··· Data to use ···

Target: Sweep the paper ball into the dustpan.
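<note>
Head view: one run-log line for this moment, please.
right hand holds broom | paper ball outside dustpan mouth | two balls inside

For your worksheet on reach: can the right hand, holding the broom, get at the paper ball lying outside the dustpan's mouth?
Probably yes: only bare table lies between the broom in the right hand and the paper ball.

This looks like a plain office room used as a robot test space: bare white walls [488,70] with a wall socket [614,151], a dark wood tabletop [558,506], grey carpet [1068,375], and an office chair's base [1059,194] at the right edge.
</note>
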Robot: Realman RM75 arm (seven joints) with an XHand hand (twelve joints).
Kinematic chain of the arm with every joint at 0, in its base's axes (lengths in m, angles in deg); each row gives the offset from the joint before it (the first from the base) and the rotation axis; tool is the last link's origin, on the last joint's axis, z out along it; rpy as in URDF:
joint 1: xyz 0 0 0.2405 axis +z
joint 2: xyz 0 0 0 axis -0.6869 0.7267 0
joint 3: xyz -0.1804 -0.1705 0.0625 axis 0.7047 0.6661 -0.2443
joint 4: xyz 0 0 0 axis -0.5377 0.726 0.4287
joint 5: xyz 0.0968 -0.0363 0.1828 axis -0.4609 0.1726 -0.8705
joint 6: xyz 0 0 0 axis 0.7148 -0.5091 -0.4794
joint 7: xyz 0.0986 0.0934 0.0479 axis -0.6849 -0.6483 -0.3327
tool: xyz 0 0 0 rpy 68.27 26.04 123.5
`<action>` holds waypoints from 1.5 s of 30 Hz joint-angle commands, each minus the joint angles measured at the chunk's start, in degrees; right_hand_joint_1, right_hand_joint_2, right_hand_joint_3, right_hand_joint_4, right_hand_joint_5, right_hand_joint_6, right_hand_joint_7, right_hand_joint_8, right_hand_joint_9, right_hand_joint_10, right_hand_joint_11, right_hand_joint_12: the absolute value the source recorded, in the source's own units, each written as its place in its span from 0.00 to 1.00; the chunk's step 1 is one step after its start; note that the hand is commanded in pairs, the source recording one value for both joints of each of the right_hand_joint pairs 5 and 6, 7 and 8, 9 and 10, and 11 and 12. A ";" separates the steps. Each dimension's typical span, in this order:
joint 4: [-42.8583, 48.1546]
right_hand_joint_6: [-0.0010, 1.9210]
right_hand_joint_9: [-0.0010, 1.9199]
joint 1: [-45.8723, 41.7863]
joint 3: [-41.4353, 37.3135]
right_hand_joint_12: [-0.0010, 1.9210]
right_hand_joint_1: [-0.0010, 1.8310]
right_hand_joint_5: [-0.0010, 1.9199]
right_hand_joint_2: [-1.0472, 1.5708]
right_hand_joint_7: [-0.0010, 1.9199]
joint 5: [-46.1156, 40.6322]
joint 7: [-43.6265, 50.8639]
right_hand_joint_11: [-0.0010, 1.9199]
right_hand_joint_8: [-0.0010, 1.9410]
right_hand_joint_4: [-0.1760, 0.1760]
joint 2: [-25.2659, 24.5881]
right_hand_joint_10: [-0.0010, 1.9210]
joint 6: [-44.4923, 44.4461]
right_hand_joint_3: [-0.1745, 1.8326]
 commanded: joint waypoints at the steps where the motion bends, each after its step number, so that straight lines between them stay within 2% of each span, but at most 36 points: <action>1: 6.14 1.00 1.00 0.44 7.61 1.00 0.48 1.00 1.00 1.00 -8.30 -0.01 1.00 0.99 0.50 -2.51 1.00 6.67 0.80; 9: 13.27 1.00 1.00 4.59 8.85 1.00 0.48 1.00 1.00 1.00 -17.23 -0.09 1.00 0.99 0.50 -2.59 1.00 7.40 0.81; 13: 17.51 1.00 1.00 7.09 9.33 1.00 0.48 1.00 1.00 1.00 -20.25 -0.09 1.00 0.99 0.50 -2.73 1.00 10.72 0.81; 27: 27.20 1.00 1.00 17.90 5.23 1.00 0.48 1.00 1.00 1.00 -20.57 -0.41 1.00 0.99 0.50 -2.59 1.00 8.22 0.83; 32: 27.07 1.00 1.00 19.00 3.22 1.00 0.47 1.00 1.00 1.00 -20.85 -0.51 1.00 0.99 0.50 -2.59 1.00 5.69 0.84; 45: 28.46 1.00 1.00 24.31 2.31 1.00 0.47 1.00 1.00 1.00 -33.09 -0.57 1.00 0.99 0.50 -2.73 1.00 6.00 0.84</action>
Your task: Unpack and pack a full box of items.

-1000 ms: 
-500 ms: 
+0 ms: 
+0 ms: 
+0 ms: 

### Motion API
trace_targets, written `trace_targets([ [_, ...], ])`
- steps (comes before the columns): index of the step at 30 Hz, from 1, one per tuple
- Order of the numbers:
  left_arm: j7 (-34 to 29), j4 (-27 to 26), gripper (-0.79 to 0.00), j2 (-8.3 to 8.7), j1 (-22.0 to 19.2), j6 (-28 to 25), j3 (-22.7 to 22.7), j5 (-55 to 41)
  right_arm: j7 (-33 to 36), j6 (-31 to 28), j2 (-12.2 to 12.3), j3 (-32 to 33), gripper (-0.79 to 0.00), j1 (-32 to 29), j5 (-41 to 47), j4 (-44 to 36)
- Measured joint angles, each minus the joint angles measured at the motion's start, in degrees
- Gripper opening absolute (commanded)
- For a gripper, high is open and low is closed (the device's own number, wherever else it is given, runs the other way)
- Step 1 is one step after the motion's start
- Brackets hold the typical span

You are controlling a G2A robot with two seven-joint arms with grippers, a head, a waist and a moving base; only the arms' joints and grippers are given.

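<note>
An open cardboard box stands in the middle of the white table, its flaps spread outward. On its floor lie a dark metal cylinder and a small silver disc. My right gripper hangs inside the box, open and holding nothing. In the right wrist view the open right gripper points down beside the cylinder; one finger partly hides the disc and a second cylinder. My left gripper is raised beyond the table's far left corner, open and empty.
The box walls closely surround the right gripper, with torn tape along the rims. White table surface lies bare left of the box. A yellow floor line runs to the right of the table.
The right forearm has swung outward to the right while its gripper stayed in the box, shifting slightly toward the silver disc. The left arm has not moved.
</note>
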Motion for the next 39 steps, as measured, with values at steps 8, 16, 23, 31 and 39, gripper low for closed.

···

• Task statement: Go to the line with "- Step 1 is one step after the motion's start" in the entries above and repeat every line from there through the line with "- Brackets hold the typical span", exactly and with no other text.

• Answer to this exercise:
- Step 1 is one step after the motion's start
- Brackets hold the typical span

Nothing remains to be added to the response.